Reputation: 12497
I have a system where information can come from various sources. I want to make sure I don't add exact (or extremely similar) pieces of information. Here is an example:
Text A: One day a man walked over the hill and saw the sun
Text B: One day a man walked over a hill and saw the sun
Text C: One week a woman looked over a hill and saw the sun
In this case I want to get some sort of numerical value for the difference between the blocks of information. From there I can apply the following logic:
Therefore we end up with different information in the database, and not duplicates, but we allow a small amount of leeway.

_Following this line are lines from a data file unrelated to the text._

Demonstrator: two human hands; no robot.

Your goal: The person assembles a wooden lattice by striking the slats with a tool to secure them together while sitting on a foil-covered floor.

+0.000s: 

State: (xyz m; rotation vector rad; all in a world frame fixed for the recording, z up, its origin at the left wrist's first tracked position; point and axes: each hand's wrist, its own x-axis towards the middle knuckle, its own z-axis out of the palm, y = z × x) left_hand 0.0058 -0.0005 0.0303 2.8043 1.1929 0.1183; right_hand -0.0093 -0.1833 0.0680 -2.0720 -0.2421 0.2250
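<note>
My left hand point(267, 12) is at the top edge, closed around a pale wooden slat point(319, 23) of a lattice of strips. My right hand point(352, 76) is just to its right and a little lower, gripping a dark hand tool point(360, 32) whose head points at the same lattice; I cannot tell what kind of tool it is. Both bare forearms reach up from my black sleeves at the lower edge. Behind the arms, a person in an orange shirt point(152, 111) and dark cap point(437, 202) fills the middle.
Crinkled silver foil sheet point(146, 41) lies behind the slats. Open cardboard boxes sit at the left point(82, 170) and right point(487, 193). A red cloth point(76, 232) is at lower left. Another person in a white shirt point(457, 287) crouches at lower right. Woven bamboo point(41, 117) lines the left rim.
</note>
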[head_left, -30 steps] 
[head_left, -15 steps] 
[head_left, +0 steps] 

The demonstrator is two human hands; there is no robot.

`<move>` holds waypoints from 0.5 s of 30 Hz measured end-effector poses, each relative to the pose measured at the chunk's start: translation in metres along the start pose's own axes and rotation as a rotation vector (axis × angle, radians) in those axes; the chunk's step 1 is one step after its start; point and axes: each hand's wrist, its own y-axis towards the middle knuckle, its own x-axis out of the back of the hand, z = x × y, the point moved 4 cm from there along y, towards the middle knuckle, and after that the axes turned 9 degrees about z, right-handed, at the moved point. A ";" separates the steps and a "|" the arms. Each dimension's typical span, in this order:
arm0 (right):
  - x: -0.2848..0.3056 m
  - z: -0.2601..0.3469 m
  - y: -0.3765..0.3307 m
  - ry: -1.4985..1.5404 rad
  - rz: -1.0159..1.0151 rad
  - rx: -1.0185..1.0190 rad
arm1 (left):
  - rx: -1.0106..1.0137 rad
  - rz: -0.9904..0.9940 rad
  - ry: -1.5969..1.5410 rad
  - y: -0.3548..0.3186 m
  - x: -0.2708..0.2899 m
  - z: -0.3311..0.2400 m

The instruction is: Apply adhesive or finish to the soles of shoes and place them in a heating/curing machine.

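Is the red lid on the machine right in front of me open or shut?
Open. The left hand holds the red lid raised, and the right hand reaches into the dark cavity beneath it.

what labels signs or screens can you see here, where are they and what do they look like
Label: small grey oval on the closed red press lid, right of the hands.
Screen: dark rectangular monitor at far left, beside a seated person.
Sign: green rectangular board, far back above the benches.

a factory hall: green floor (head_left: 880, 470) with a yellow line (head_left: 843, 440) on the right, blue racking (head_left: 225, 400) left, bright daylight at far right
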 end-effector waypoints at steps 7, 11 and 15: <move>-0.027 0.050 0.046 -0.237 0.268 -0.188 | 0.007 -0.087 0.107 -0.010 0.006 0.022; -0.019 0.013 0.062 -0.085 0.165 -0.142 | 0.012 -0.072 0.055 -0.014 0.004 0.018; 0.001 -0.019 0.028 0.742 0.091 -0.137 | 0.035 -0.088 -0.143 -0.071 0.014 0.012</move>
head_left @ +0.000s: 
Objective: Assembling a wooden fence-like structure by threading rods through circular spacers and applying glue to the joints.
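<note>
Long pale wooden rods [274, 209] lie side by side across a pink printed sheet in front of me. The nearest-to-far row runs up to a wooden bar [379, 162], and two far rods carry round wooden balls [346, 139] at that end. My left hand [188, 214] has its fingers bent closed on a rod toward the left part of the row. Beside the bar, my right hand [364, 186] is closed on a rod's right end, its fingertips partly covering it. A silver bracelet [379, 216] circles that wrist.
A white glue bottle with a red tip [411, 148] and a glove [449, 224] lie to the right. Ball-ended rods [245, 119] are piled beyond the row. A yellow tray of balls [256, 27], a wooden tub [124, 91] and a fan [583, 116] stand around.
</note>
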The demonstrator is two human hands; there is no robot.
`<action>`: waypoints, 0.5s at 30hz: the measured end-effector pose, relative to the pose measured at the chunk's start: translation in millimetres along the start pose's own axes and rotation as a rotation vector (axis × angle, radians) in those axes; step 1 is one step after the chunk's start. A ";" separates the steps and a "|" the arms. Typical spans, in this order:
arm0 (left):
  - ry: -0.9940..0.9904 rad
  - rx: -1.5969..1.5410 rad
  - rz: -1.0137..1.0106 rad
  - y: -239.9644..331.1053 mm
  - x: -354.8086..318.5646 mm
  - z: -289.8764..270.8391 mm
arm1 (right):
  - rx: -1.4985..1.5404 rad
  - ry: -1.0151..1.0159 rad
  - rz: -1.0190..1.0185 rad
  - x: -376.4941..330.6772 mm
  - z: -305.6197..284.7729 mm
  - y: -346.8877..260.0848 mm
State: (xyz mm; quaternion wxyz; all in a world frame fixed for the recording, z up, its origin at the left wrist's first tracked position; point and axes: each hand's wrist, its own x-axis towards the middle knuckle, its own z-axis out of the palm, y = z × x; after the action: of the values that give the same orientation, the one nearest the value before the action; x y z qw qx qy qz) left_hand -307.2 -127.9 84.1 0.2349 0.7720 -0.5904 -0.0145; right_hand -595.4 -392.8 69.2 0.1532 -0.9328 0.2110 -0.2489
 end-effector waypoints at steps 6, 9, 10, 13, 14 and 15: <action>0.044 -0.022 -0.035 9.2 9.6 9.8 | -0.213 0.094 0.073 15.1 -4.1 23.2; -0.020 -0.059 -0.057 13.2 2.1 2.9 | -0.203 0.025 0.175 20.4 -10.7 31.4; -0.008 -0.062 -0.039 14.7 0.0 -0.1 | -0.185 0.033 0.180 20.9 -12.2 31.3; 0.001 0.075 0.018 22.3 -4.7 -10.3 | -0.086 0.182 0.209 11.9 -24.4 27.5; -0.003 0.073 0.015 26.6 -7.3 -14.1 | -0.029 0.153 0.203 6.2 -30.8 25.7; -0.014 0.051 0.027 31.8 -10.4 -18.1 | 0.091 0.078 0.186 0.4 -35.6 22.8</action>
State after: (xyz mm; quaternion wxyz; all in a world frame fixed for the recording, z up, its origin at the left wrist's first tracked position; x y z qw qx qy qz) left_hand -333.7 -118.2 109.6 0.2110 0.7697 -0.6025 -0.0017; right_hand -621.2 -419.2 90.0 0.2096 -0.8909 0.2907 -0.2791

Can anyone tell me how I might attempt this in Python?
Upvotes: 0
Views: 2137
Reputation: 8536
A primitive way of doing this... but you could iterate through strings, comparing the equivalent sequential word in another string and you get a ratio of matches to fails:
>>> aa = 'One day a man walked over the hill and saw the sun'
>>> bb = 'One day a man walked over a hill and saw the sun'
>>> matches = [a == b for a, b in zip(aa.split(' '), bb.split(' '))]
>>> matches
[True, True, True, True, True, True, False, True, True, True, True, True]
>>> sum(matches)
11
>>> len(matches)
12
So in this example, you can see 11/12 words matched. You can then set a pass / fail level
Upvotes: 1
Reputation: 6832
There are a couple of python libraries that can help you with that. Have a look at this Q:.
The levisthein distance is a common algorithm. I found the nysiis algorithm very useful. Especially if you want to save a string representation in a DB.
This link will give you an excellent overview:
Upvotes: 1
Reputation: 63757
Looking at your problem, difflib.SequenceMatcher.ratio() might come handy.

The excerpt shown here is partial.